Posted by Daniel Tralamazza at 14:34
OProfile + VMware = ?

Recently I had strange problem with OProfile on a VM. OProfile is pretty straightforward, here is an example of operation:

 

$ opcontrol --event=default

$ opcontrol --vmlinux=/usr/lib/debug/lib/modules/`uname -r`/vmlinux

$ opcontrol --start

(do something, benchmark etc)

$ opcontrol --stop

$ opcontrol --dump

$ opreport -l

 

You should see a pretty detailed output of where your CPU is spending time.

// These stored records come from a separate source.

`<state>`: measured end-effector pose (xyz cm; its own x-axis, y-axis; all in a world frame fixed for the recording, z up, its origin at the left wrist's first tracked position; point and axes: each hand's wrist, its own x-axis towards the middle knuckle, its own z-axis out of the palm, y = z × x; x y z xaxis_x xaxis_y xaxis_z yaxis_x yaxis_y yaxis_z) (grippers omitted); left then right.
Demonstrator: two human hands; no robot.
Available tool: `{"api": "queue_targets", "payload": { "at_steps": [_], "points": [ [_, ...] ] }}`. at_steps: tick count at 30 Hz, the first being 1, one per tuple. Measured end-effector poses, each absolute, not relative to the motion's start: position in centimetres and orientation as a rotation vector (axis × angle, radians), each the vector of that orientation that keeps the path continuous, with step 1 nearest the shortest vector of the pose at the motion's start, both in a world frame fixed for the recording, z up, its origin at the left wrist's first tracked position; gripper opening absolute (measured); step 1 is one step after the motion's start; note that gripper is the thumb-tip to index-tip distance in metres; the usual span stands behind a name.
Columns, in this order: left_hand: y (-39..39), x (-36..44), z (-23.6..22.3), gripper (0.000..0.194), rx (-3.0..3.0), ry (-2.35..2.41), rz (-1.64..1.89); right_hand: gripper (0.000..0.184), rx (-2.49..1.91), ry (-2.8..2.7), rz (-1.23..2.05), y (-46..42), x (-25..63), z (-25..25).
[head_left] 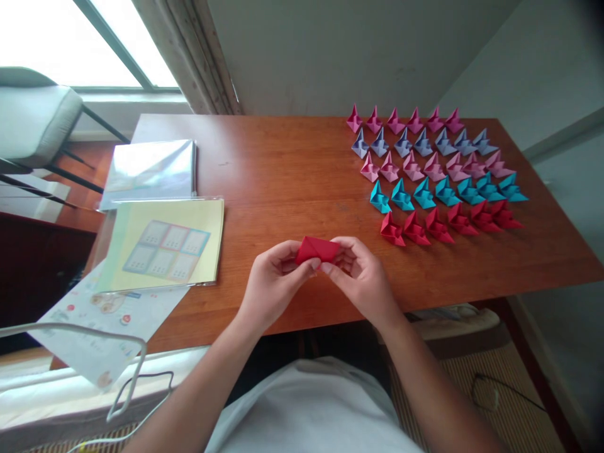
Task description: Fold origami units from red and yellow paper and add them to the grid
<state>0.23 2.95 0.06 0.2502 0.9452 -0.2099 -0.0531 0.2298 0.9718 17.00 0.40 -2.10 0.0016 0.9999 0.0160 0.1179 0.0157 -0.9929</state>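
Note:
A folded red piece of origami paper (317,249) is held up between both hands over the near edge of the table. My left hand (278,277) pinches its left end, thumb on the near side. At the other end my right hand (361,274) grips it the same way, with the two thumb tips close together below the paper. Creases run slantwise across its face. To the right, a row of red folded paper figures (438,226) stands on the table, the row nearest to my right hand.
Behind the red row stand rows of turquoise (446,192), light pink (433,167), lavender (423,143) and magenta (415,121) figures on the wooden table (283,170). At left lie a yellow paper pack (214,245), a clear-wrapped pack (151,167) and a printed sheet (113,321). A white cable (94,328) crosses lower left.

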Motion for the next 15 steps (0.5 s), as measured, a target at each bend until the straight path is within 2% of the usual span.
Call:
{"api": "queue_targets", "payload": {
  "at_steps": [4,9,15],
  "points": [
    [3.0,0.1,-0.1,0.017,1.130,1.066,0.908,0.004,-1.330,-1.534,0.914,0.7,17.0,-1.7],
    [3.7,-1.6,0.0,0.011,1.675,1.187,0.972,0.017,-1.284,-1.855,0.476,1.2,17.8,-1.6],
    [3.5,-3.0,-1.0,0.022,2.523,1.231,0.818,0.020,-1.270,-2.175,0.046,1.3,18.8,-2.6]
  ]
}}
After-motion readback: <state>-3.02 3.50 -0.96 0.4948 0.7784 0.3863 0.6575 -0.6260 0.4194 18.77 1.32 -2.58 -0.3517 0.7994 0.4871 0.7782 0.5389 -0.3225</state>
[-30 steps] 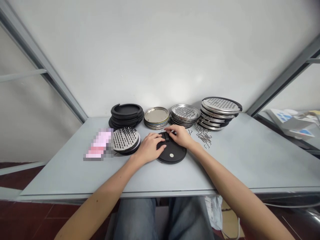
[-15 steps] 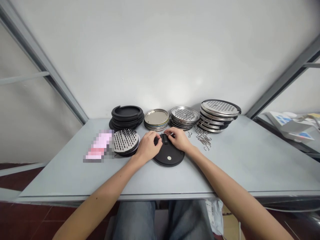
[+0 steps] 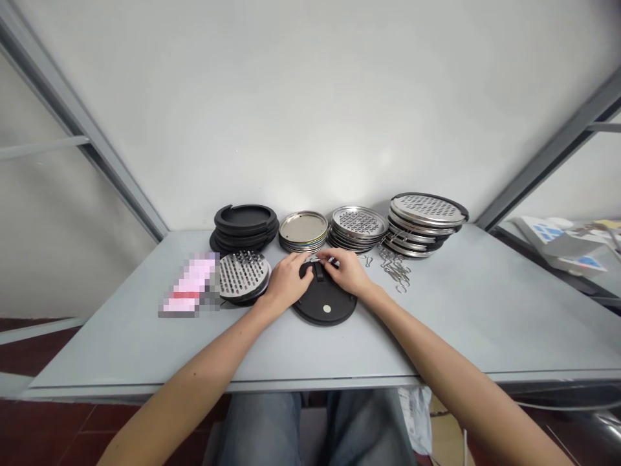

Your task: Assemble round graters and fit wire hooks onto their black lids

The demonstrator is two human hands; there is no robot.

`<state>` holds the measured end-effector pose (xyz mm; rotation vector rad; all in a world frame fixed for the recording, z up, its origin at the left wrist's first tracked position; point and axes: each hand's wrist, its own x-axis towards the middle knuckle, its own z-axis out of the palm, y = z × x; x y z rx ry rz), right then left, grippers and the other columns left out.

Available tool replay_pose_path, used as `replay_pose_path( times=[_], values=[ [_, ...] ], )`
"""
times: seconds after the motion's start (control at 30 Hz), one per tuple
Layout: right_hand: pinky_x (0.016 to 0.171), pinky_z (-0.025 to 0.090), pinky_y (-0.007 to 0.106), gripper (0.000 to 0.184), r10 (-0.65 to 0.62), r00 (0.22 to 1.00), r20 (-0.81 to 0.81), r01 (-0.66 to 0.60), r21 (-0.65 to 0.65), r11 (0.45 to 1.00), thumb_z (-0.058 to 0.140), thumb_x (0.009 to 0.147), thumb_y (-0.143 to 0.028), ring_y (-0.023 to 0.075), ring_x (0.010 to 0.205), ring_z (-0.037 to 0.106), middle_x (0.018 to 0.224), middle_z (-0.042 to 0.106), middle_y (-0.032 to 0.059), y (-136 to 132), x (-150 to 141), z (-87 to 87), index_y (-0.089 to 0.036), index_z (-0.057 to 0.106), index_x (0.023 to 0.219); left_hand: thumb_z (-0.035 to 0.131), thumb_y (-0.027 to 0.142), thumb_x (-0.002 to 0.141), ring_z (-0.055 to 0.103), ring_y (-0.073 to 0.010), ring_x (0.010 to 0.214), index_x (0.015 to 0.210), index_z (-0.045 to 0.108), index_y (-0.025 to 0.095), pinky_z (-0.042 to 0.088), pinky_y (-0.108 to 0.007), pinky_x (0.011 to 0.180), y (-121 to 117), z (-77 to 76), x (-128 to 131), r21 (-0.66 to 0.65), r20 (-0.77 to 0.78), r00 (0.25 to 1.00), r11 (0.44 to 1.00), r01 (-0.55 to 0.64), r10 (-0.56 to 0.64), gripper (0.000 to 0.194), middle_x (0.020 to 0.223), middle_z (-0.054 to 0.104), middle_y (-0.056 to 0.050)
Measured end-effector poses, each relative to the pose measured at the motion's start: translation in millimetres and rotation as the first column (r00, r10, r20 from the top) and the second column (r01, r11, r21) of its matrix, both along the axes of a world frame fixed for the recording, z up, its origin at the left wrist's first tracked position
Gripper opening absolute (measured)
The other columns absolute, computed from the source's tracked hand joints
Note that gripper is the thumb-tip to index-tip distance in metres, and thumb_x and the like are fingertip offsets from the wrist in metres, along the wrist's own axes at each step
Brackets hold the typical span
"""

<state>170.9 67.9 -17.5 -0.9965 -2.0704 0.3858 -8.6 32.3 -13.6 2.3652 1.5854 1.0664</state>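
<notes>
the left hand (image 3: 287, 281) and the right hand (image 3: 345, 270) are coming together over the top edge of a black disc (image 3: 326, 309), which is lying flat on the table (image 3: 121, 343) directly in front of the person. the narrow gap between the hands is closing compared with a second ago, and the disc is sitting slightly nearer the person than it was. the left hand is resting on the disc's upper left edge, its fingers lying just beside a raised black tab (image 3: 319, 272), though i cannot tell whether it is gripping the disc. the right fingertips (image 3: 334, 261) are pinching a small metal piece (image 3: 320, 260) at the tab, too small to identify. a loose pile of metal hooks (image 3: 394, 268) is lying just right of the right hand. a white dot (image 3: 326, 309) is showing on the disc's face. a round grater stack (image 3: 242, 275) is sitting left of the left hand, beside a pixelated pink object (image 3: 189, 285). black rings (image 3: 245, 223), plain steel discs (image 3: 303, 231), perforated plates (image 3: 359, 223) and oval graters (image 3: 427, 210) are standing in stacks along the table's far edge.
</notes>
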Motion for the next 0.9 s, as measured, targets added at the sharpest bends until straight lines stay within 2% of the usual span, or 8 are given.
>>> replay_pose_path(
  times=[0.17,0.3,0.53,0.9],
  values=[
    [0.079,0.049,0.032,0.020,-0.002,1.000,0.024,0.003,-0.017,1.000,0.055,0.083,-0.014,0.0192,0.084,0.065,0.092,0.072,0.0063,0.0,-0.2,0.6,-0.018,0.069,0.097,0.057,0.016,0.083,0.063,-0.0219,0.102,0.112,0.066,0.016,0.048,-0.035,0.095,3.4,-3.1,-2.2,-0.023,0.052,0.996,0.997,0.074,-0.073,0.030,0.110,0.068,-0.008],
    [0.079,0.049,0.031,0.021,0.029,0.999,0.028,-0.029,0.015,0.999,0.054,0.084,-0.012,0.0188,0.086,0.064,0.094,0.071,0.0065,-1.0,0.0,3.1,-0.018,0.071,0.095,0.058,0.013,0.082,0.064,-0.0225,0.102,0.110,0.067,0.015,0.048,-0.036,0.095,4.4,-2.8,-2.7,-0.034,0.066,0.993,0.995,0.096,-0.093,0.030,0.110,0.069,-0.008],
    [0.084,0.048,0.035,0.022,-0.010,0.996,0.084,0.005,0.052,0.999,0.058,0.084,-0.016,0.0217,0.090,0.063,0.097,0.074,0.0057,0.3,4.4,2.7,-0.020,0.074,0.098,0.060,0.014,0.082,0.062,-0.0239,0.105,0.115,0.065,0.014,0.048,-0.039,0.095,5.3,-2.9,-3.5,-0.035,0.049,0.994,0.994,0.104,-0.102,0.034,0.113,0.069,-0.010],
    [0.077,0.051,0.035,0.020,-0.049,0.998,0.045,0.047,0.048,0.998,0.061,0.081,-0.015,0.0219,0.084,0.061,0.084,0.074,0.0053,2.7,6.7,-2.1,-0.021,0.076,0.092,0.059,0.012,0.081,0.062,-0.0228,0.104,0.115,0.065,0.017,0.049,-0.038,0.094,5.1,-3.7,-3.2,-0.019,0.055,0.991,0.992,0.123,-0.122,0.035,0.112,0.069,-0.008]
  ],
)
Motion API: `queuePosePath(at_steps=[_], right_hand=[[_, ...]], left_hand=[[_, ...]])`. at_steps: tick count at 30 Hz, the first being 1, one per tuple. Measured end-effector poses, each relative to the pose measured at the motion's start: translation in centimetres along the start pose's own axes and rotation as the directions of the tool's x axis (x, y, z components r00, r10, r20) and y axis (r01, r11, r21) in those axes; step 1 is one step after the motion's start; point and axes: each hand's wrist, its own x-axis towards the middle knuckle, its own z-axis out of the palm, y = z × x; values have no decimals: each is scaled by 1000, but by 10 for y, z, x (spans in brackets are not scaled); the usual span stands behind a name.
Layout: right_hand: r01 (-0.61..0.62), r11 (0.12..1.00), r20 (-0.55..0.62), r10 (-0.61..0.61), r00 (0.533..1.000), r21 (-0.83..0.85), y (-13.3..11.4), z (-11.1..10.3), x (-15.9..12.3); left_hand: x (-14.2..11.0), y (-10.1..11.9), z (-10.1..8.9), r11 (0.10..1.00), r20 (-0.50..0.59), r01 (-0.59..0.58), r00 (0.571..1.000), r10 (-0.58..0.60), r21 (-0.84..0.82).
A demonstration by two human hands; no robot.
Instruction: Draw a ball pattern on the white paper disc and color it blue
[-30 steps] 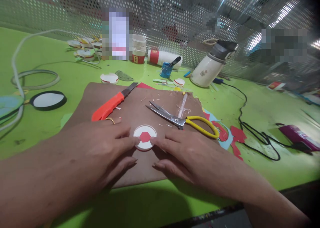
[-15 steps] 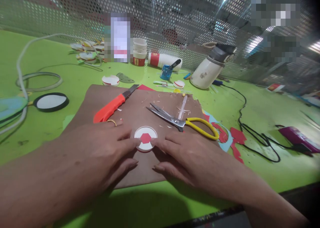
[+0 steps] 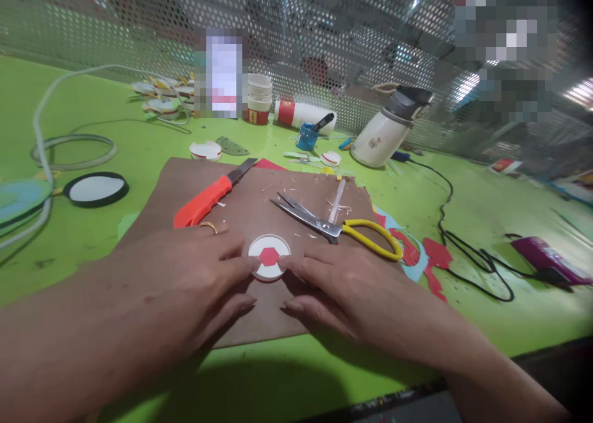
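A small white disc (image 3: 269, 257) with a red hexagon in its middle lies on a brown board (image 3: 259, 213). My left hand (image 3: 185, 281) rests flat on the board, fingers stretched out, with a fingertip touching the disc's left edge; a ring is on one finger. From the other side my right hand (image 3: 345, 284) lies flat too, its fingertips against the disc's right edge. Neither hand has lifted the disc.
On the board lie an orange utility knife (image 3: 210, 196), yellow-handled scissors (image 3: 340, 226) and a clear tube (image 3: 336, 201). Red paper scraps (image 3: 433, 256), a black cable (image 3: 456, 241), a purple tool (image 3: 546, 259), a white flask (image 3: 384, 136), paper cups (image 3: 258, 99) and a black-rimmed disc (image 3: 95, 189) sit on the green table.
The hands and the disc stay as they were. Only the view has shifted slightly.
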Motion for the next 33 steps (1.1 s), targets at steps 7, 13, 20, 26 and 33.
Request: queuePosePath(at_steps=[7, 13, 20, 26, 33], right_hand=[[12, 1000, -16, -12, 1000, 23, 1, 0, 0], [9, 1000, -9, -9, 1000, -12, -1, 0, 0], [1, 1000, -145, -3, 989, -16, 2, 4, 1], [-24, 1000, -72, 24, 997, -7, -1, 3, 3], [17, 1000, -37, -18, 999, -25, 0, 4, 2]], left_hand=[[5, -6, -6, 996, -34, -92, 995, 92, -2], [10, -3, -13, 994, -10, -113, 994, 113, 7], [12, -2, -14, 993, -24, -112, 994, 111, -45], [3, -5, -1, 998, -64, -60, 996, 58, -31], [1, -4, 3, 995, -111, -91, 990, 88, -29]])
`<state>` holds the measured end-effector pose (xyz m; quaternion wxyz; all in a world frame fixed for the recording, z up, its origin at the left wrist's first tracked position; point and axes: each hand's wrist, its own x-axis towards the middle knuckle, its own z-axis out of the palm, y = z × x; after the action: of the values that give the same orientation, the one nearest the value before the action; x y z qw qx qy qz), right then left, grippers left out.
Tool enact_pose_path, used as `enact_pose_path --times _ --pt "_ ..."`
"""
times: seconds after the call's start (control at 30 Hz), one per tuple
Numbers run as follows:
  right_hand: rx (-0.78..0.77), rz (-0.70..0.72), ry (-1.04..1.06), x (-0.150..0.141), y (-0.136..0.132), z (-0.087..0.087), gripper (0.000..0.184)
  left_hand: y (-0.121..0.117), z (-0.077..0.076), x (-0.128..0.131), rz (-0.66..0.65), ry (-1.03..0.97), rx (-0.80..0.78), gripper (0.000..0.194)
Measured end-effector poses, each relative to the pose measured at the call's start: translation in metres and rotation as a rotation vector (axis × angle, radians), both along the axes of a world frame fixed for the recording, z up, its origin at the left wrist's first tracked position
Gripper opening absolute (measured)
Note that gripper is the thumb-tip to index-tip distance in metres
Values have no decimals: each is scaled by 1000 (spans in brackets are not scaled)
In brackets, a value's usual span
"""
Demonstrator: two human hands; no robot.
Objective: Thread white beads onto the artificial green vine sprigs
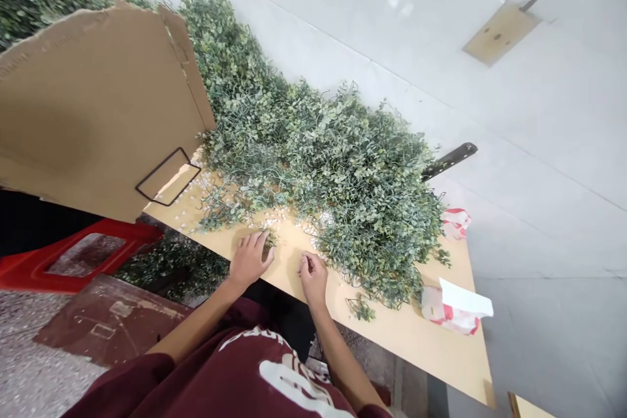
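Observation:
My left hand (pixel 249 260) rests low over the wooden tabletop, its fingers stretched forward and the thumb apart. A small green sprig (pixel 270 241) lies by its index finger and thumb. To the right, my right hand (pixel 314 275) is closed with thumb and fingertips pressed together; what they hold, if anything, is too small to make out. Just beyond both hands spreads a big heap of artificial leafy sprigs (pixel 357 170). Small white pieces (pixel 277 215) are scattered on the table (pixel 406 353) along the heap's near edge. One loose sprig (pixel 361 308) lies right of my right hand.
A large cardboard sheet (pixel 108 104) stands at the left, with a dark rectangular loop (pixel 169 176) at its lower corner. A black knife handle (pixel 450 162) sticks out behind the heap. Red-and-white wrappers (pixel 448 313) sit at the right. A red stool (pixel 105 251) stands below left.

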<state>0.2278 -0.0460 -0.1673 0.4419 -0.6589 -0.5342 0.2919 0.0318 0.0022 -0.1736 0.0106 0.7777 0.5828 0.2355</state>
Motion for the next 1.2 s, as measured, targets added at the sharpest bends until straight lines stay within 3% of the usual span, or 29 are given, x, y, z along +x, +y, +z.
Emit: enact_pose_path --times 0.2,0.43,0.7,1.0,1.2 --pt "7 -33 0 1 -1 -2 26 2 -6 0 -33 -40 48 30" --pt "-28 -54 7 2 -2 -5 27 4 -13 -4 -179 -99 62 27" --pt "-58 4 -236 1 -1 3 24 1 -32 -5 -227 -236 -47 24" --pt "-58 74 -374 -3 2 7 21 5 -28 -9 -280 -309 -200 31" --pt "-40 87 -379 -4 4 9 18 7 -20 -11 -274 -421 -229 17"
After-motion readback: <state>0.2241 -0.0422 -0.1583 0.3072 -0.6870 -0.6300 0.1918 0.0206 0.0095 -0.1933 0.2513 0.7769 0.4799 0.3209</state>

Back to the problem, running "opcontrol --list-events" gives you all performance counters (events) that the CPU supports. This command works inside a guest OS in vmware (fusion at least) as if it ran on the host OS, great!. Well, unfortunately there is no data coming from them. VMware doesn't support performance counters, and many other special registers for that matter, but it lets you list them anyway. So how can we use oprofile inside vmware ? A: timer interrupt mode.

First unload oprofile kernel module:

$ opcontrol --deinit

Now load it manually but passing an argument:

$ modprobe oprofile timer=1

Now you are good to go !

 

If opcontrol returns an error "You cannot specify any performance counter events because OProfile is in timer mode", just remove the file ~./oprofile/daemonrc and try again.

 

NOTE: This was done on a Fedora 10, you should check your distro on how to point to vmlinux.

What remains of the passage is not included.